## TASK GOAL:
Beginning at the line that holds "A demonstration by", copy the material below exactly through its last line.

[[ INFORMATION SHOWN open ]]

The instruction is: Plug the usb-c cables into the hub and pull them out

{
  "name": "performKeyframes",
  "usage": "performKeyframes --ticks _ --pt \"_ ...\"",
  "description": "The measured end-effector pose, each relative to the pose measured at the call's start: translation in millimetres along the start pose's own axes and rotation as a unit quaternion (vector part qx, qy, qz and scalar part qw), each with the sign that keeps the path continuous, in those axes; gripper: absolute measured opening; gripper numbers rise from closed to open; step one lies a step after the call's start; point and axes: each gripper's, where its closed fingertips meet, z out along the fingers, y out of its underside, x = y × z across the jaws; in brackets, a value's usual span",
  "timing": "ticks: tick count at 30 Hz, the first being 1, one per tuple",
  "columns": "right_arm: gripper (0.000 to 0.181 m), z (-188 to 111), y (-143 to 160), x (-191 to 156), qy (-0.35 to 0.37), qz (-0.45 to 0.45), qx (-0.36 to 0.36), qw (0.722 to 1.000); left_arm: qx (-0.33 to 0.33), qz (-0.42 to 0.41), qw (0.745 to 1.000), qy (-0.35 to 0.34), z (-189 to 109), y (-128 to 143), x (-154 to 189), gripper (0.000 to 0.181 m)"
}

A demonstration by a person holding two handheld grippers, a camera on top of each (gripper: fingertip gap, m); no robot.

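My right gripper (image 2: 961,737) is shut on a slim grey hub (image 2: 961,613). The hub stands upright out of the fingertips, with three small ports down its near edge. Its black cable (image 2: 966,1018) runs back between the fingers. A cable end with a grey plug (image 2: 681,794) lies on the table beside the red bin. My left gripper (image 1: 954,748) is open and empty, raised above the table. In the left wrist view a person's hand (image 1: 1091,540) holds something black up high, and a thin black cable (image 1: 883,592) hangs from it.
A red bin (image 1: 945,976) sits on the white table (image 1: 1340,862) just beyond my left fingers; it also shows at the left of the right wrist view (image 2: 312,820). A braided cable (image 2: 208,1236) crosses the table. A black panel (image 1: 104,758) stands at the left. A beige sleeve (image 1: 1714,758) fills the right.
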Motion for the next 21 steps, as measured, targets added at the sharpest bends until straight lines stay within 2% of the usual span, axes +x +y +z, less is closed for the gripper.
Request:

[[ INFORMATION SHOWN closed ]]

## COMPLETED TASK:
A demonstration by a person holding two handheld grippers, a camera on top of each (gripper: fingertip gap, m); no robot.

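My right gripper (image 2: 961,737) is shut on a slim grey hub (image 2: 961,613). The hub stands upright out of the fingertips, with three small ports down its near edge. Its black cable (image 2: 966,1018) runs back between the fingers. A cable end with a grey plug (image 2: 681,794) lies on the table beside the red bin. My left gripper (image 1: 954,748) is open and empty, raised above the table. In the left wrist view a person's hand (image 1: 1091,540) holds something black up high, and a thin black cable (image 1: 883,592) hangs from it.
A red bin (image 1: 945,976) sits on the white table (image 1: 1340,862) just beyond my left fingers; it also shows at the left of the right wrist view (image 2: 312,820). A braided cable (image 2: 208,1236) crosses the table. A black panel (image 1: 104,758) stands at the left. A beige sleeve (image 1: 1714,758) fills the right.
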Motion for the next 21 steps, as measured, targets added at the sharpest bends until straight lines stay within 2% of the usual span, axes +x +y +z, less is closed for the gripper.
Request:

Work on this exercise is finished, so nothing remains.